Alte Enzyklopädien ziehen vor allem aus zwei Gründen Sammler an: Seltenheit und Information. Wie bei allen seltenen Büchern und anderen Sammlerstücken gilt: Je seltener eine Ausgabe ist, desto größer ist die Spanne zwischen Angebot und Nachfrage, und desto höher ist der Geldwert. Kurz nachdem der 244 Jahre alte Herausgeber der Encyclopedia Britannica bekannt gegeben hatte, dass die Ausgabe 2010 mit 32 Bänden und einer Gesamtauflage von 12 000 Exemplaren die letzte sein würde, waren die restlichen Exemplare schnell ausverkauft. Schließlich handelt es sich um ein historisch bedeutsames Werk, das sein Lebensende erreicht hat. Für Sammler ist auch der Einblick in die sozialen Werte und Ansichten der Gesellschaft zur Zeit der Veröffentlichung interessant. Oft werden Lebensweisen und Lebensformen beschrieben, die es heute nicht mehr gibt, wie etwa das heute ausgestorbene, blutrünstige, größte bekannte fleischfressende Beuteltier der Neuzeit, das Thylacine. Politisch unkorrekte, ältere Inhalte werden heute als rassistisch oder sexistisch angesehen. Die elfte Ausgabe der Britannica beispielsweise charakterisiert den Ku-Klux-Klan als Beschützer der weißen Rasse mit dem Auftrag, „den Neger zu kontrollieren“ und die Ordnung im amerikanischen Süden nach den Auswirkungen des amerikanischen Bürgerkriegs wiederherzustellen.
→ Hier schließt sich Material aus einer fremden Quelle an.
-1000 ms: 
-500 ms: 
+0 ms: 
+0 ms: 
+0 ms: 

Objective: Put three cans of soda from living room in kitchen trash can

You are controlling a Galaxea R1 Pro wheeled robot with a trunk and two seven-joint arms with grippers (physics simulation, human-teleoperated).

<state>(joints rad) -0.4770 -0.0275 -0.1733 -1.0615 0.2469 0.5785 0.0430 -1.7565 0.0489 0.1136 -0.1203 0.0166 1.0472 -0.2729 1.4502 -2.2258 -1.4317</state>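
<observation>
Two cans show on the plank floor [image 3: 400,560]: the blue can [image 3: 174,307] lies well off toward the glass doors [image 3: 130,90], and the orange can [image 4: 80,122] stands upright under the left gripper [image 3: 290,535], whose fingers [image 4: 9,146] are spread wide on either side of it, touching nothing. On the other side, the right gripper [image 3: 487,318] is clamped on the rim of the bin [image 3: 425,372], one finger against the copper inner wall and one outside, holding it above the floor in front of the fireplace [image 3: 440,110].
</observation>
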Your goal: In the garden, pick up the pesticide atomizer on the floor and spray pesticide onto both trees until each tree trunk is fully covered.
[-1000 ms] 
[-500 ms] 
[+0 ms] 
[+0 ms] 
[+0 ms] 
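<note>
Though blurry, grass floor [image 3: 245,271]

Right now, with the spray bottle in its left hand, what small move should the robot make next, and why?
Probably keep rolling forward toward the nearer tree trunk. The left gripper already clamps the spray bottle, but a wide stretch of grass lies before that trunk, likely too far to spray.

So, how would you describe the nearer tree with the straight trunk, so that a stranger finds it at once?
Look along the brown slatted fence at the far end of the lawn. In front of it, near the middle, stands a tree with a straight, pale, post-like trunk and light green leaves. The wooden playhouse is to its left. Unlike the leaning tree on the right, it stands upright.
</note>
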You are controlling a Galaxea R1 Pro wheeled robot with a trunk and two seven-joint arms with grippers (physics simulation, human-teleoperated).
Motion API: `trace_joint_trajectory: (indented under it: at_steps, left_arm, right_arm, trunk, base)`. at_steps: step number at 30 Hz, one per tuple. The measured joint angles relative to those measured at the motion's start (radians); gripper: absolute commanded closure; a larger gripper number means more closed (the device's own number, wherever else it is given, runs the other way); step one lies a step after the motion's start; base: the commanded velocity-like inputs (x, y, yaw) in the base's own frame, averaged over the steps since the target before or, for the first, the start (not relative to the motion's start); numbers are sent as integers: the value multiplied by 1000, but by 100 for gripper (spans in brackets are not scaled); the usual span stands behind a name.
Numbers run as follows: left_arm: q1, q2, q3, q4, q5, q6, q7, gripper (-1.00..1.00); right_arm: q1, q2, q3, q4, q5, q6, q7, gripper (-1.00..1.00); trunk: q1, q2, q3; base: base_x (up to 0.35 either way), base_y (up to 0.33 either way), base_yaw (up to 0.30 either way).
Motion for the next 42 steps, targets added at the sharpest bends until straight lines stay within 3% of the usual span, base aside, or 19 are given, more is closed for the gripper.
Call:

Die meisten Enzyklopädien fallen in die Kategorie „Massenware“ und nehmen mehr Platz im Regal ein, als die meisten Sammler erübrigen können. Viele mehrbändige Sammlungen stellen ein Problem für die Lagerung und Erhaltung dar. Ein unvollständiger Satz oder ein Satz mit einem beschädigten Band ist ein Grund für eine erhebliche Wertminderung. Je moderner die Sammlung ist, desto größer ist der Nachteil. So werden beispielsweise bei Luigi Serafinis zweibändiger Originalausgabe des Codex Seraphinianus, die für mehr als 5.000 Dollar verkauft wird, zerbrochene Exemplare von Band 1 oder Band 2 für weniger als 1.000 Dollar angeboten, ohne dass ein Käufer Interesse zeigt. Alte Enzyklopädien sind aufgrund der atomaren Natur der in ihnen enthaltenen Informationen weniger von solchen Ausfällen betroffen, sind aber aufgrund des Umfangs und der Anzahl der Bände dennoch anfälliger. Es ist also nicht schwer zu verstehen, wie der Yongle-Band 1968, als er noch als die größte Enzyklopädie der Welt galt, verlegt werden konnte. Wikipedia brauchte nur sechs Jahrhunderte, um diesen Rekord zu brechen und die Kunst des kollektiven, über die ganze Welt verstreuten Wissens zu perfektionieren.